Sunday, April 19, 2009

Goodbye (Finally)

After jumping back and forth about when Jonathan was really leaving for Indianna, we have finally said our true goodbye.  It was more difficult this time for some reason.  There were actually some tears and it was really hard to drive away.  It seems like such a long drive to Macon but it was even longer in the silence (once Caitlyn fell asleep, anyway).  I keep telling myself that this deployment will be over before we know it but it is only just begining!  I miss him so much already.  The first deployment was so much different for us.  We hadn't yet bonded like we have now.  We had yet to even live together for more than two weeks before he came home in 2006.  We've now had almost 3 years of bonding, ups and downs, and time to realize just how much we love one another.  Though much of the time was broken up by Jonathan being sent away for MOS schools and training, we still grew stronger as the months went by.  Each goodbye got easier though, nothing was easy while I was pregnant.  We hit a really rough patch but came through it stronger than ever and we've only been growing closer ever since.  I feel so connected to Jonathan and part of me is afraid that our time apart will cause us to lose this connection.  I know that we can always get it back if we do but I also know that I am going to try with all my might to keep it together.  
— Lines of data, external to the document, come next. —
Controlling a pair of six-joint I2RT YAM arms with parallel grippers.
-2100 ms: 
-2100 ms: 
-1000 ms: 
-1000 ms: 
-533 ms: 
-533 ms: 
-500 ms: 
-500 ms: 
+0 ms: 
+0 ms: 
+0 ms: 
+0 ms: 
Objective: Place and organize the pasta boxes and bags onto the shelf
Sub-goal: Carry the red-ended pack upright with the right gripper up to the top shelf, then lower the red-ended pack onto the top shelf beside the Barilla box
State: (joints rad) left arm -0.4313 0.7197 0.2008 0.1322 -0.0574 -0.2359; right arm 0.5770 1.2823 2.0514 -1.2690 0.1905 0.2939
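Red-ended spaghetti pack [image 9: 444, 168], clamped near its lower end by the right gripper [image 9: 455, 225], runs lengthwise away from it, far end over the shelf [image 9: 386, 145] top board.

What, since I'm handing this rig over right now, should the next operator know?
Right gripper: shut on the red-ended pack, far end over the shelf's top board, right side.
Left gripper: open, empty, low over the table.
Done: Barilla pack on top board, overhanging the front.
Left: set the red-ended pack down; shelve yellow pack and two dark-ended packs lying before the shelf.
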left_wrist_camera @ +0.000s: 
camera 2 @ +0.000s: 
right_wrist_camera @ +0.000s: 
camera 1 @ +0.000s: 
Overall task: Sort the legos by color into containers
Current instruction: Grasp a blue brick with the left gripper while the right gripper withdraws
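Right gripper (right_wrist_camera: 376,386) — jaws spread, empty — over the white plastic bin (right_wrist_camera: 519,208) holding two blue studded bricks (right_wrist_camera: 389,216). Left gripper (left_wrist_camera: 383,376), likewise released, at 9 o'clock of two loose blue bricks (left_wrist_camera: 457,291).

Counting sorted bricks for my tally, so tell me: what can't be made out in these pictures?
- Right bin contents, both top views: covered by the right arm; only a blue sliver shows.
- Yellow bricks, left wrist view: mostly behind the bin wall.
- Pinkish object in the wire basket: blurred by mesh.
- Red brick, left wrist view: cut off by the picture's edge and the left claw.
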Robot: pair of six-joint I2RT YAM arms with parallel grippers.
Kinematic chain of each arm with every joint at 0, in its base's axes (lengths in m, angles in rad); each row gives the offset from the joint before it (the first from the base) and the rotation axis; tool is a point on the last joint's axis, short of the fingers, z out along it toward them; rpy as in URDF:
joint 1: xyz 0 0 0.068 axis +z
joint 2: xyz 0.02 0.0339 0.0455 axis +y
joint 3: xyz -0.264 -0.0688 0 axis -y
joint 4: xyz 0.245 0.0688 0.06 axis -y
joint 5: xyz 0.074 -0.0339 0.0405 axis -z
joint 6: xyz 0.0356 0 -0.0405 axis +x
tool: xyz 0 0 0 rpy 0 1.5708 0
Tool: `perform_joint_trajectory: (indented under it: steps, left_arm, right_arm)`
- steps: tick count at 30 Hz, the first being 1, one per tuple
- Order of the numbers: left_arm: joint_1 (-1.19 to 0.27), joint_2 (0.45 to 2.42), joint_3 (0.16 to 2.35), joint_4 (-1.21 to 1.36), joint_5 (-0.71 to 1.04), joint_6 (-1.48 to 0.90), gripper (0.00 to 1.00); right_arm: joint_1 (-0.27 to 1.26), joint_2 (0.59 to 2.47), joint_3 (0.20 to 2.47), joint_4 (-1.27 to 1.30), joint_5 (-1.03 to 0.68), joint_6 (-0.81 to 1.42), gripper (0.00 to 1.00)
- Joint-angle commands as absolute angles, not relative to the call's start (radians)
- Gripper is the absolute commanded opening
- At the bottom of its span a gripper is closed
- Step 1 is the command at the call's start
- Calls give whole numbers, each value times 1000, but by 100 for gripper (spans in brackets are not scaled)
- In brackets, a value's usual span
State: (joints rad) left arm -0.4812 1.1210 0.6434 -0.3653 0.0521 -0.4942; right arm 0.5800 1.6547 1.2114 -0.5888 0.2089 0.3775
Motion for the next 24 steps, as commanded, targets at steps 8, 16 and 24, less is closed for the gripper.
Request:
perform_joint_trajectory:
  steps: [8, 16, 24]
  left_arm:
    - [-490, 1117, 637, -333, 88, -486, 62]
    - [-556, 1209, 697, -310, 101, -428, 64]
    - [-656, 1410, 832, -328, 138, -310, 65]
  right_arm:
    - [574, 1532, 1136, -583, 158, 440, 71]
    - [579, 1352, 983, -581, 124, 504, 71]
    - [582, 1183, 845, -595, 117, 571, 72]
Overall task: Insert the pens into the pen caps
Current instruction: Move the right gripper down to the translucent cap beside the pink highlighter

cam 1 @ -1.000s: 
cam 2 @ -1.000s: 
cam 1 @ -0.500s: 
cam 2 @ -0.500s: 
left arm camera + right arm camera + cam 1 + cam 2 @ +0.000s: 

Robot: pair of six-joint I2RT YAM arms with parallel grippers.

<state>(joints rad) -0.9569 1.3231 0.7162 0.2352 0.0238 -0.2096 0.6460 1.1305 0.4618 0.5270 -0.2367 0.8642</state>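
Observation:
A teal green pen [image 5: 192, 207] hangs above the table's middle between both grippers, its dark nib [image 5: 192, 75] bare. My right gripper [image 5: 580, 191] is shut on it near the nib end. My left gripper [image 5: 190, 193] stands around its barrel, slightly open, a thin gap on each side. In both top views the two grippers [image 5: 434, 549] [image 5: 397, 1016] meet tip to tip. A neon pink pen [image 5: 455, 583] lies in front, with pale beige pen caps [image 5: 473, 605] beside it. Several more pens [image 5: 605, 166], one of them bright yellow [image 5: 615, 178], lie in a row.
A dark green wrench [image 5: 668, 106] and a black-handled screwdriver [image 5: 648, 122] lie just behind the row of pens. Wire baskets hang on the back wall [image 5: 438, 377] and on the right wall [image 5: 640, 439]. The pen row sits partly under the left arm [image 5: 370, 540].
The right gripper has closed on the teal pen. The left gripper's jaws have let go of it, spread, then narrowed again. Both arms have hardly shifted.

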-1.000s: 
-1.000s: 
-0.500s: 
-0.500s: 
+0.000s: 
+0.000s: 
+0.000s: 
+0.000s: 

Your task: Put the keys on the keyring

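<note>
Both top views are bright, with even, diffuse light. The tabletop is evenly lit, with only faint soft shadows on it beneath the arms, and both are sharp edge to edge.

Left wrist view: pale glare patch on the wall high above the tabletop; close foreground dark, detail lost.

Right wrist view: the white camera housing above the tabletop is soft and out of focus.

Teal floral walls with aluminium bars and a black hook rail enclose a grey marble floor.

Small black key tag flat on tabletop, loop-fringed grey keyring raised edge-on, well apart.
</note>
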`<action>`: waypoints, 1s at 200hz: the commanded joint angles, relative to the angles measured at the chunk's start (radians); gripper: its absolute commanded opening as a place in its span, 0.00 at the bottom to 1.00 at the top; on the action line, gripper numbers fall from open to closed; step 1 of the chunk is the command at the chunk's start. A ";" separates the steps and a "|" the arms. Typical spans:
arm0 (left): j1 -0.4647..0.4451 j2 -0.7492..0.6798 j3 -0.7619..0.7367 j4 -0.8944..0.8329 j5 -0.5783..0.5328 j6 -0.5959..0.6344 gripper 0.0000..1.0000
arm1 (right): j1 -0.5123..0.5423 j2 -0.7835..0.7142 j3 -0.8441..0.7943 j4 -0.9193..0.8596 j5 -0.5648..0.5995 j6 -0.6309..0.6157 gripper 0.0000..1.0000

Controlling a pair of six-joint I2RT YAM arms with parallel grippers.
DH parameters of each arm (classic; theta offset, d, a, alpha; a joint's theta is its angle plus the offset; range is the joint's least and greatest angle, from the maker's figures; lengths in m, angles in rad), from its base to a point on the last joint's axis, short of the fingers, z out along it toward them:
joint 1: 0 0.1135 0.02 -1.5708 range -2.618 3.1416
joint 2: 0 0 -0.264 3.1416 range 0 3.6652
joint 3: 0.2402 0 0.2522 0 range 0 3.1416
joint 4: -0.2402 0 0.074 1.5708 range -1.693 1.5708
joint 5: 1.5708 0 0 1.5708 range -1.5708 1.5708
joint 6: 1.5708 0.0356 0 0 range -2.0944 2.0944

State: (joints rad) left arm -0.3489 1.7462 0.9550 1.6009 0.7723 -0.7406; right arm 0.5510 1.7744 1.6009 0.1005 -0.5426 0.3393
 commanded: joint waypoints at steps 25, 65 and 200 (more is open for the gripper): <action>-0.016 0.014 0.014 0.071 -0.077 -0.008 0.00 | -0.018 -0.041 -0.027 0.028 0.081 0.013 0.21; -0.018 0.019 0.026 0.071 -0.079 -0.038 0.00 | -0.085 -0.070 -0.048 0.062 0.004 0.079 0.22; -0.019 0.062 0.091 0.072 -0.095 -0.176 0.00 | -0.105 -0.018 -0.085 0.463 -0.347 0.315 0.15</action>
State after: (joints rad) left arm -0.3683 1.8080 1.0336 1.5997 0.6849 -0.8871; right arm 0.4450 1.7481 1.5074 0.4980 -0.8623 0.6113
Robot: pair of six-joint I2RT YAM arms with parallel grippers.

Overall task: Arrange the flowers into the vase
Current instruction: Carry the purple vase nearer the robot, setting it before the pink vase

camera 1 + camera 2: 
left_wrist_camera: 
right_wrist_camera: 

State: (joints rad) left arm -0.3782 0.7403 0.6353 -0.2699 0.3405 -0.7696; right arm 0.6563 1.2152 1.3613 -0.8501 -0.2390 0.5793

The one thing that has brought us together more than anything else is Caitlyn.  I see how Jonathan is with her and I cannot help but be amazed and fall even more in love with him.  Even as he was saying goodbye, he lovingly covered her with a blanket and gave her a toy and a kiss.  He is so sweet with her that sometimes it honestly make me cry.  I know how important my relationship with my Daddy was to me and it makes me so happy to know that Caitlyn is going to have the same from Jon.  She's already melted his heart in the few short months she has been with us so I cannot imagine what a sucker she's going to turn him into when he comes home!  While a part of me is sad for Jonathan to be gone and ready for this deployment to just be over, I am also looking forward to watching Caitlyn grow and change and to see what kind of child she grows to be while he is gone.  I cannot wait for Jonathan to come home to her and see what an amazing kid she is and re-connect with her.  Well, here we are.  Officially on Deployment: Day 1.